EXERCISE: Nothing but the text of the listing, repeated exactly, belongs in the answer; leave the images out.

GIVEN INFORMATION:

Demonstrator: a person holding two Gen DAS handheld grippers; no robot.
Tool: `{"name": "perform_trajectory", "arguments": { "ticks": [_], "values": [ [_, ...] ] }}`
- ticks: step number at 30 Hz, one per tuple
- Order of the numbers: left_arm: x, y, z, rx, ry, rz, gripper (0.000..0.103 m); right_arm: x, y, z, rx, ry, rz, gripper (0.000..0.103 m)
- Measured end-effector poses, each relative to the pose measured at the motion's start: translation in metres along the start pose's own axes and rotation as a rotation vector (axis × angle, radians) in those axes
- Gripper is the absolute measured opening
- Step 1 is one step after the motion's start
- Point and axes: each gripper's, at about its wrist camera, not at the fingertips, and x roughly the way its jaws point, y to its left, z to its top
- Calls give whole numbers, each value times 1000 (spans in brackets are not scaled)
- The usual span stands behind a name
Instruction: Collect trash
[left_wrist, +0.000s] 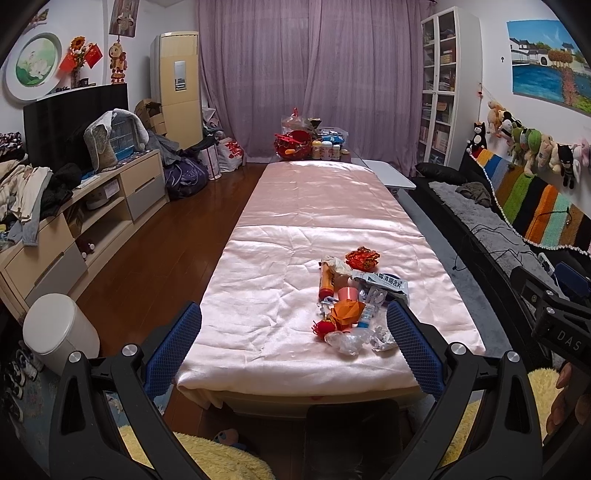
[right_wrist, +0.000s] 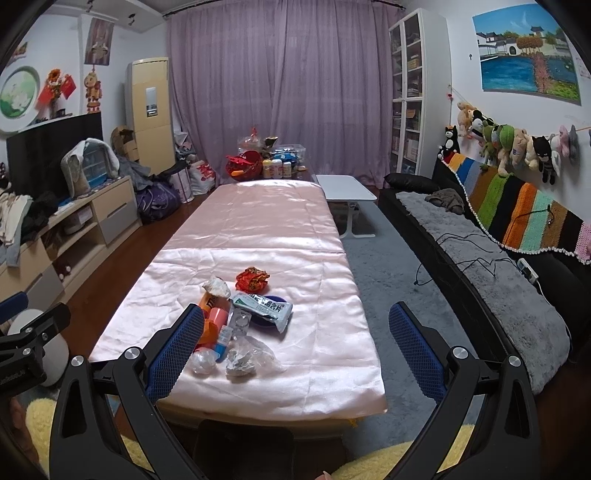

RESPONSE TO THIS EXERCISE:
Demonstrator: a person holding two Gen DAS handheld grippers; no robot.
Tool: `{"name": "perform_trajectory", "arguments": { "ticks": [_], "values": [ [_, ...] ] }}`
- ticks: step number at 30 Hz, one per tuple
- Order of the numbers: left_arm: x, y, z, rx, ry, rz, gripper (0.000..0.103 m); right_arm: x, y, z, rx, ry, rz, gripper (0.000..0.103 m)
- Measured end-effector poses, each relative to the pose measured at the motion's start: translation in metres along the start pose's own axes and rotation as a rotation vector (axis × angle, radians) in those axes
- Gripper is the absolute measured opening
- Step 1 is one step after the motion's start
- Point and axes: each gripper's, at about its wrist camera, not at the fingertips, and x roughly the way its jaws point, y to its left, z to its top
- Calls give whole numbers, each value times 1000 (spans in brackets are not scaled)
- The usual span stands behind a name
Instruction: Collect trash
[left_wrist, +0.000s] 
[right_wrist, +0.000s] 

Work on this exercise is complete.